> **PROVIDED MATERIAL**:
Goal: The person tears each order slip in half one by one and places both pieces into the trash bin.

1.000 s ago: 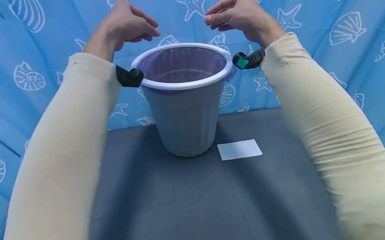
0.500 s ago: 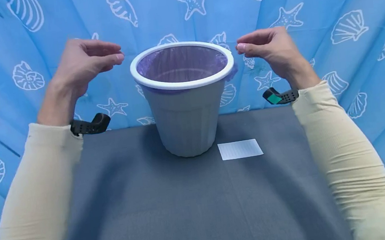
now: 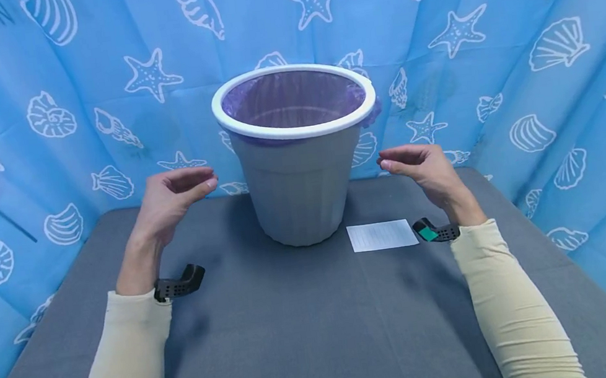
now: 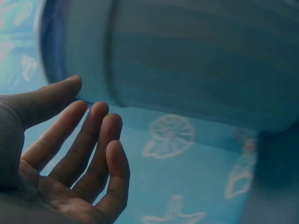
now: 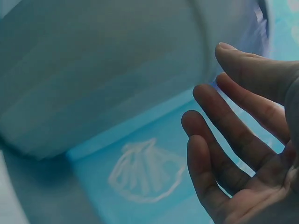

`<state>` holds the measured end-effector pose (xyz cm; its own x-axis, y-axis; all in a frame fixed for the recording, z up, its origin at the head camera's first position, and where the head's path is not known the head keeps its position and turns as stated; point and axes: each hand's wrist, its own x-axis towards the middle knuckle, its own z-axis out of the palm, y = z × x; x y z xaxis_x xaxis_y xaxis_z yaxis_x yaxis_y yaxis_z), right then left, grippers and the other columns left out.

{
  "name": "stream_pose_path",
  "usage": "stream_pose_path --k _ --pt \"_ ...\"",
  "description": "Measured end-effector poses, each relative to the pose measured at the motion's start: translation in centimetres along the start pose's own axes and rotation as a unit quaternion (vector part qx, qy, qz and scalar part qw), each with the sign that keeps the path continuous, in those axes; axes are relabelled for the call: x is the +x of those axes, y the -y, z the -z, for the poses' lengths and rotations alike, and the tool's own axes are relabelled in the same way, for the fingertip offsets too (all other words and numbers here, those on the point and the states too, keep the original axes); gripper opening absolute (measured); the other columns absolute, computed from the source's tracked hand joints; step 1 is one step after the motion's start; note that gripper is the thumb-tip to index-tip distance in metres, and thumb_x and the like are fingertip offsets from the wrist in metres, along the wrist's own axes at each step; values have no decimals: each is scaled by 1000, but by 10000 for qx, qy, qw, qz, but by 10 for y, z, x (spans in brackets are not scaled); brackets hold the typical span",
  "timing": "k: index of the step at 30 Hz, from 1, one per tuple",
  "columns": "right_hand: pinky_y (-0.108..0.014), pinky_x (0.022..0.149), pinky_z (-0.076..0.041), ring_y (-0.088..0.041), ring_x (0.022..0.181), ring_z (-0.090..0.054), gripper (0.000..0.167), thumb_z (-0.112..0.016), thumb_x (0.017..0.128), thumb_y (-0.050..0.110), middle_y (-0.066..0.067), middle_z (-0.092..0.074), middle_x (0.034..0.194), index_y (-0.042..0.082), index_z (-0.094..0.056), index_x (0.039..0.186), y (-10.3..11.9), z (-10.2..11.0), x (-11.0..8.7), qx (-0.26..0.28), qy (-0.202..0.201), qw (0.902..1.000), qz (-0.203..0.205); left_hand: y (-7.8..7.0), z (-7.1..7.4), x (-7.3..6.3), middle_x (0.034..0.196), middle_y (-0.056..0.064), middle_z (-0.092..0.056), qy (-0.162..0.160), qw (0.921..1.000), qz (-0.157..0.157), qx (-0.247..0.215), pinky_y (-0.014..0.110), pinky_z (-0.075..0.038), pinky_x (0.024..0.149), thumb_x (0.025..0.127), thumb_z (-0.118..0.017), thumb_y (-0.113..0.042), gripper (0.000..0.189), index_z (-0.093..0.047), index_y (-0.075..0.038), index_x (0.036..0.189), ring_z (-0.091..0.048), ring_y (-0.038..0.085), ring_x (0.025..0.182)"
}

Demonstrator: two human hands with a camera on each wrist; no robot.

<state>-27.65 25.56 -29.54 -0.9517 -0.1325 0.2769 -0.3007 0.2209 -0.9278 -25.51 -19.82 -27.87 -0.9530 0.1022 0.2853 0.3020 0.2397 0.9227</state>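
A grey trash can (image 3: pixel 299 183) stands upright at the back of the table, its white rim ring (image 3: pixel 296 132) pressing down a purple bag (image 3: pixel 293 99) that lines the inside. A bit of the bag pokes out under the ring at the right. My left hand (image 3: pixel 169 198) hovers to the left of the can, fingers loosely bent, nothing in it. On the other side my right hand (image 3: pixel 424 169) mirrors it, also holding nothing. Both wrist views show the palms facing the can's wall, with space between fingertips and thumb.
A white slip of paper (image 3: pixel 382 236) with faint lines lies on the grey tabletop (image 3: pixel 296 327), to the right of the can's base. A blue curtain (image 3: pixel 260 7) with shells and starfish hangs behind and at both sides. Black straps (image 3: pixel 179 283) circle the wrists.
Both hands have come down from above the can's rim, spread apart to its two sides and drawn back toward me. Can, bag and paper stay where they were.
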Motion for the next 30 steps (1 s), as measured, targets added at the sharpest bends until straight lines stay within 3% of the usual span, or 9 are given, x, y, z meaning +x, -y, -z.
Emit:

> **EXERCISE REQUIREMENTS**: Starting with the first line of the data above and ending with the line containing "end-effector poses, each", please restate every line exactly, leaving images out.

> **TASK RESPONSE**:
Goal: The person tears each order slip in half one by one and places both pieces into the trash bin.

1.000 s ago: 
0.500 s ago: 
now: 
now: 
now: 

`<state>` holds the measured end-effector pose (xyz cm; its own x-axis, y-axis; all in a frame fixed for the recording, z up, its origin at the head camera's first position, and where the head's path is not known the head keeps its position and turns as stated; point and axes: each hand's wrist, its own x-axis towards the middle knuckle, its own z-axis out of the palm, y = z × x; x y z xaxis_x xaxis_y xaxis_z yaxis_x yaxis_y yaxis_z), right then left, grippers and the other columns left out.

{
  "name": "stream_pose_path",
  "usage": "stream_pose_path --k _ --pt \"_ ...\"",
  "description": "Measured end-effector poses, each relative to the pose measured at the motion's start: translation in centimetres along the start pose's own axes and rotation as a unit quaternion (vector part qx, qy, qz and scalar part qw), each with the sign that keeps the path continuous, in those axes; axes are relabelled for the call: x is the +x of those axes, y the -y, z the -z, for the poses' lengths and rotations alike, and the tool's own axes are relabelled in the same way, for the fingertip offsets too (all other words and numbers here, those on the point and the states too, keep the original axes); gripper opening absolute (measured); the other columns absolute, computed from the source's tracked hand joints; step 1 is one step after the motion's start; note that gripper is the thumb-tip to index-tip distance in metres, and thumb_x and the like are fingertip offsets from the wrist in metres, along the wrist's own axes at each step; values have no decimals: each is scaled by 1000, but by 10000 for qx, qy, qw, qz, but by 10 for y, z, x (spans in brackets are not scaled); brackets hold the typical span",

There's nothing else to the answer.